Planning sucks! We had a failed Medicated FET (2.5-3 months injections-again!) in April/May, when Fred was 8/9 months old, then,  MIRACLE (ha!) occcured when we found out, during a monitored cycle in prep for another ICSI that, with just Metformin, we were pregant with perfect identical twins. All was great. Despite weekly scans, God laughed at everything, and despite having a scan 4 days before and lovely heartbeats , we found out that both beautiful twins had died. 

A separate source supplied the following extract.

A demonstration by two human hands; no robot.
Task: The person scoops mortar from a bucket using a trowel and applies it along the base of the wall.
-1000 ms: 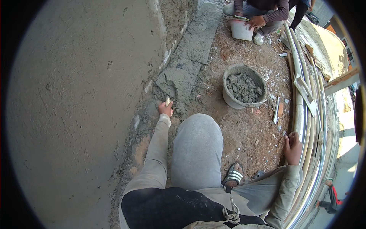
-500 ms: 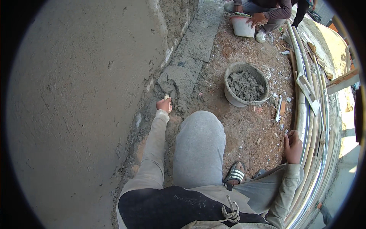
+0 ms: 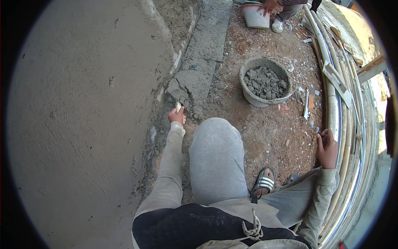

Since we had to have the hideous ERPC I have been struggling and DH and I having difficulties with the grief. This was compounded when the poor guy had to sit me down and tell me on Friday that my new sister in law (married in Aug) got knocked up that month, and is due 3 weeks aHEAD OF OUR DUE DATE (oops) and everyone including my mum (bless her- terrified to tell me) knew from 4 weeks (yep, the arrogancy of the fertile-tole everyone when she p***** on a stick! And did she have any MC worries.........nope, appears not!). AND then my BF told me on Monday that she, too, was knocked up. I want to shoot myself for having to comfort her the month before when she was all "oooh, first month and hasn't happened"- her son is one  day younger that mine so asked her how long that had taken- 2 months (sob) and, what'dya know- 2 months this time too. Tragic thing is, I had SO guessed, but then she started blubbing and was all "oooh, after your MC, maybe I will too"....??!! SO, there I was comforting her! Mad. Oh and the fact she had 'not been able to been happy with her BFP because of my MC". Well, what did she want me to say?!


So, point being- Good luck in whatever you do.  Just keep your fingers crossed for whatever may happen.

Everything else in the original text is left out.